What the task asks
Please give the data again in full, exactly as provided.

Data extract
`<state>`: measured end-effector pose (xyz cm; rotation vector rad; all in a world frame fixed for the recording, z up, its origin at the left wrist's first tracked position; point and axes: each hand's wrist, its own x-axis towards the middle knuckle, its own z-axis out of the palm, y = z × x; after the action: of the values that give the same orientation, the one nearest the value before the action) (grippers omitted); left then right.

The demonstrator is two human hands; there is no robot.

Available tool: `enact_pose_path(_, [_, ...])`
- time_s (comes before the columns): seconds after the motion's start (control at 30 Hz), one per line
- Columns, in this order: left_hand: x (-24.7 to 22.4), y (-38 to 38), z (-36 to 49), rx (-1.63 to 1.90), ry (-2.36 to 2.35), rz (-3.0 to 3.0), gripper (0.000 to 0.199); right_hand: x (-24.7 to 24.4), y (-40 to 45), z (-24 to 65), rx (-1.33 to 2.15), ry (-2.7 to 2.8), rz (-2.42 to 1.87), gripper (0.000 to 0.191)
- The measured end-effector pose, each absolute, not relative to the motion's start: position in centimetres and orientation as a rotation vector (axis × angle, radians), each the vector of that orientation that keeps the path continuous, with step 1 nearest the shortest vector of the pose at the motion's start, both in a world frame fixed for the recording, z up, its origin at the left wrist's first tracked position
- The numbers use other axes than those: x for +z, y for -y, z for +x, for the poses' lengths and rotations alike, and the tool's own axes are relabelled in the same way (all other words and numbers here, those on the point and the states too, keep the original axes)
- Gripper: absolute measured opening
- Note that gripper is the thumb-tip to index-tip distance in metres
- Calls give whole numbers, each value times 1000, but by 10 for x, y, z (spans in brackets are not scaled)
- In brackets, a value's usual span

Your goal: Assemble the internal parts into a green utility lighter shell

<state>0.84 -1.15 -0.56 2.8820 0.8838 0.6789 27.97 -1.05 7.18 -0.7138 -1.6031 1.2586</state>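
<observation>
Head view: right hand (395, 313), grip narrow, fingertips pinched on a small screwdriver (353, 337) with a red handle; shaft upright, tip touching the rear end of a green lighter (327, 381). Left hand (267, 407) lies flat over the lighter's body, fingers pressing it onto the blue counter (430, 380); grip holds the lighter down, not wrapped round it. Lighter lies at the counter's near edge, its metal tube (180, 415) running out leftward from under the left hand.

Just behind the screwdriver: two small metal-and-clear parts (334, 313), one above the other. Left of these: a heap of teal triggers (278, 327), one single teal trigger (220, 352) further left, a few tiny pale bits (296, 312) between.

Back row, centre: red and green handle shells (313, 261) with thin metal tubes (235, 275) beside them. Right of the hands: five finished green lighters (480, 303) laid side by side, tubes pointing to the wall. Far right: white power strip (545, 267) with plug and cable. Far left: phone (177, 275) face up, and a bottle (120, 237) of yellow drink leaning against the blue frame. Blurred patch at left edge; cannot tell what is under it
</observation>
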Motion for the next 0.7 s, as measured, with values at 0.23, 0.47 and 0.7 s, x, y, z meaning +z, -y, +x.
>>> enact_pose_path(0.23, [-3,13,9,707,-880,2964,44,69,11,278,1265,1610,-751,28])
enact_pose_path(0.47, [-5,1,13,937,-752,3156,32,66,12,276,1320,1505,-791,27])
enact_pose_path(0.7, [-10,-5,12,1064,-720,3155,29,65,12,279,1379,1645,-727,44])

Exercise answer
`<state>`: measured end-effector pose (xyz cm; rotation vector rad; all in a world frame fixed for the recording, z up, its origin at the left wrist's first tracked position; point and axes: each hand's wrist, its own x-axis towards the middle knuckle, its own z-axis out of the palm, y = z × x; after the action: of the values that give the same orientation, the one nearest the value before the action) (grippers omitted); left then right.

The demonstrator is two human hands; there is no robot.

Available tool: `enact_pose_path(_, [_, ...])`
- time_s (comes before the columns): seconds after the motion's start (control at 30 Hz), one per line
- Columns, in this order: left_hand: x (-24.7 to 22.4), y (-38 to 38), z (-36 to 49), rx (-1.63 to 1.90), ry (-2.36 to 2.35), rz (-3.0 to 3.0), gripper (0.000 to 0.199); right_hand: x (-24.7 to 24.4), y (-40 to 45), z (-24 to 65), rx (-1.33 to 2.15), ry (-2.7 to 2.8), rz (-2.42 to 1.87), gripper (0.000 to 0.191)
- The measured end-effector pose, each absolute, not relative to the motion's start: position in centimetres and orientation as a rotation vector (axis × angle, radians), each the vector of that orientation that keeps the path continuous, with step 1 nearest the shortest vector of the pose at the motion's start, both in a world frame fixed for the recording, z up, its origin at the left wrist's first tracked position
- The numbers use other axes than those: x for +z, y for -y, z for +x, for the poses' lengths and rotations alike, and the tool's own axes are relabelled in the same way (all other words and numbers here, those on the point and the states too, keep the original axes)
- Gripper: absolute measured opening
- Note that gripper is the thumb-tip to index-tip distance in metres
- Calls give whole numbers, each value times 1000, but by 10 for x, y, z (spans in brackets are not scaled)
- In brackets, a value's usual span

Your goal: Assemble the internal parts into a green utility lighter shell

<state>0.84 -1.15 -0.56 2.8820 0.8838 0.6789 27.97 -1.05 7.18 -0.7138 -1.6031 1.2586</state>
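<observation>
Head view: right hand (395, 313), grip narrow, fingertips pinched on a small screwdriver (353, 337) with a red handle; shaft upright, tip touching the rear end of a green lighter (327, 381). Left hand (267, 407) lies flat over the lighter's body, fingers pressing it onto the blue counter (430, 380); grip holds the lighter down, not wrapped round it. Lighter lies at the counter's near edge, its metal tube (180, 415) running out leftward from under the left hand.

Just behind the screwdriver: two small metal-and-clear parts (334, 313), one above the other. Left of these: a heap of teal triggers (278, 327), one single teal trigger (220, 352) further left, a few tiny pale bits (296, 312) between.

Back row, centre: red and green handle shells (313, 261) with thin metal tubes (235, 275) beside them. Right of the hands: five finished green lighters (480, 303) laid side by side, tubes pointing to the wall. Far right: white power strip (545, 267) with plug and cable. Far left: phone (177, 275) face up, and a bottle (120, 237) of yellow drink leaning against the blue frame. Blurred patch at left edge; cannot tell what is under it
</observation>
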Motion for the next 0.7 s, as measured, with values at 0.23, 0.47 and 0.7 s, x, y, z meaning +z, -y, +x.
>>> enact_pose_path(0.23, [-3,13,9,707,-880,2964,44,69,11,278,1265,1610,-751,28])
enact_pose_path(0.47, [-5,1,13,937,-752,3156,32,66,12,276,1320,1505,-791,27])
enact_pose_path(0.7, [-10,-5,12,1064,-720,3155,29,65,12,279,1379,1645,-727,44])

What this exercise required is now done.